Hey recipe gurus !
Being a man of honour I have read through all the available instructions and examples first and then tried my best to get
www.noz.de working properly, which is a german newspaper. Luckily, the basic recipe algorithm works quite nicely and gets the basic job done.
Code:
class AdvancedUserRecipe1344926684(BasicNewsRecipe):
title = u'Neue Osnabrücker Zeitung'
oldest_article = 7
max_articles_per_feed = 100
auto_cleanup = True
no_stylesheets = True
use_embedded_content = False
language = 'de'
remove_javascript = True
feeds = [(u'Lokales', u'http://www.noz.de/rss/Lokales'),
(u'Vermischtes', u'http://www.noz.de/rss/Vermischtes'),
(u'Politik', u'http://www.noz.de/rss/Politik'),
(u'Wirtschaft', u'http://www.noz.de/rss/Wirtschaft'),
(u'Kultur', u'http://www.noz.de/rss/Kultur'),
(u'Medien', u'http://www.noz.de/rss/Medien'),
(u'Wissenschaft', u'http://www.noz.de/rss/wissenschaft'),
(u'Sport', u'http://www.noz.de/rss/Sport'),
(u'Computer', u'http://www.noz.de/rss/Computer'),
(u'Musik', u'http://www.noz.de/rss/Musik'),
(u'Szene', u'http://www.noz.de/rss/Szene'),
(u'Niedersachsen', u'http://www.noz.de/rss/Niedersachsen'),
(u'Kino', u'http://www.noz.de/rss/Kino')]
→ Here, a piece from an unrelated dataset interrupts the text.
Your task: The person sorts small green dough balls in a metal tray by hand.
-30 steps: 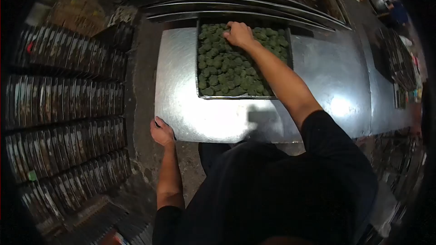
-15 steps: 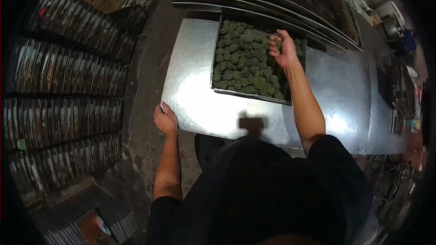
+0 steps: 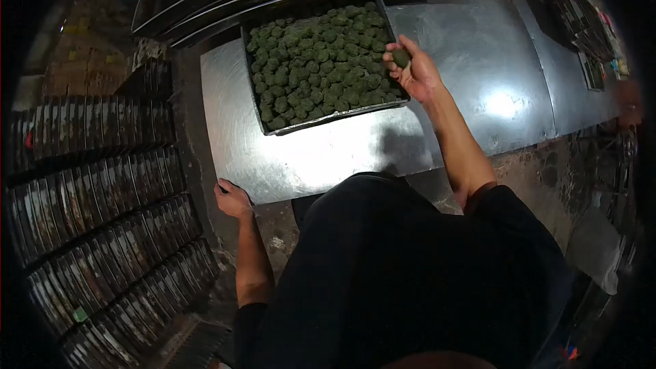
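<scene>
**One green lump (image 3: 402, 59) in your right hand (image 3: 415, 72), one tray (image 3: 335, 118) filled with many more**

You have two hands in view. Your right one, palm turned partly up at the tray's right side, holds a single lump, with its fingers curled narrowly around it. Your left hand (image 3: 234, 200) is at the near left corner of the counter (image 3: 273, 167); you cannot tell from here whether its fingers grip the edge or only rest against it.

Before you on the metal counter sits one shallow, straight-sided tray, turned slightly askew. The other lumps (image 3: 314, 68) lie in it, dozens of them, too crowded to count. They cover the tray's floor from wall to wall, pressing against one another and piled unevenly. Each is roundish, with a rough, knobbly, matt surface in dull dark green, and they look broadly alike in size. Toward the far left the surface looks a little paler. The piece between your fingers looks somewhat smoother than those, though your fingers cover part of it.

Beyond the tray, you have at least two large dark trays (image 3: 225, 1) with bright metal rims, their exact number hard to make out. To your left, four rows of upright, stained trays (image 3: 102, 195) stand close-packed, with one small green tag (image 3: 80, 314) among them.
</scene>
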`<act>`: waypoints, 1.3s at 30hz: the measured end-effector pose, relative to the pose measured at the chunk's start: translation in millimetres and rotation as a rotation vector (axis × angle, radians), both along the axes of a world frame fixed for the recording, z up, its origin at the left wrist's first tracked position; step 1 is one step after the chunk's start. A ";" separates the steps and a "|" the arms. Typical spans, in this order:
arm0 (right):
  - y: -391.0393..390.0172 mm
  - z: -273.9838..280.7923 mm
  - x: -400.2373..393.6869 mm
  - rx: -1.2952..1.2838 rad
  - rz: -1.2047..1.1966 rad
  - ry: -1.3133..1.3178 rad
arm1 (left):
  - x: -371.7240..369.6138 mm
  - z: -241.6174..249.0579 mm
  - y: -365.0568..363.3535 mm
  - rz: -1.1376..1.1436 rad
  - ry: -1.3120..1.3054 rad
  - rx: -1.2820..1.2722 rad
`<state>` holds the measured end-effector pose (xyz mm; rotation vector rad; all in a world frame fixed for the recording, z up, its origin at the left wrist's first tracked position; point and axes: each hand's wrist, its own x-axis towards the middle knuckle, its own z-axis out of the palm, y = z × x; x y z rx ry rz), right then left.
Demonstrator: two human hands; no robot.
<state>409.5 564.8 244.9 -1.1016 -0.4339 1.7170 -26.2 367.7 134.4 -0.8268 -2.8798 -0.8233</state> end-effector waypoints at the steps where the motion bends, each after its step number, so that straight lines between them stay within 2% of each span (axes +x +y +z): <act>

But then I noticed that the algorithm has problems with some of the categories, e.g.
http://www.noz.de/rss/Computer. Somehow it does not recognize the main article text and picture but outputs some other article previews on the same page (I have to admit that the pages are not very rss-friendly indeed).
So I used some of the tricks to filter the bad parts out and keep the good ones, but I couldn't get anything running better than the basic recipe. If only i could have figured out how to create some helpful debug output ...
Most of my tried resulted in empty ebooks and I couldn't locate my mistakes.
Who would like to help me cooking this recipe ?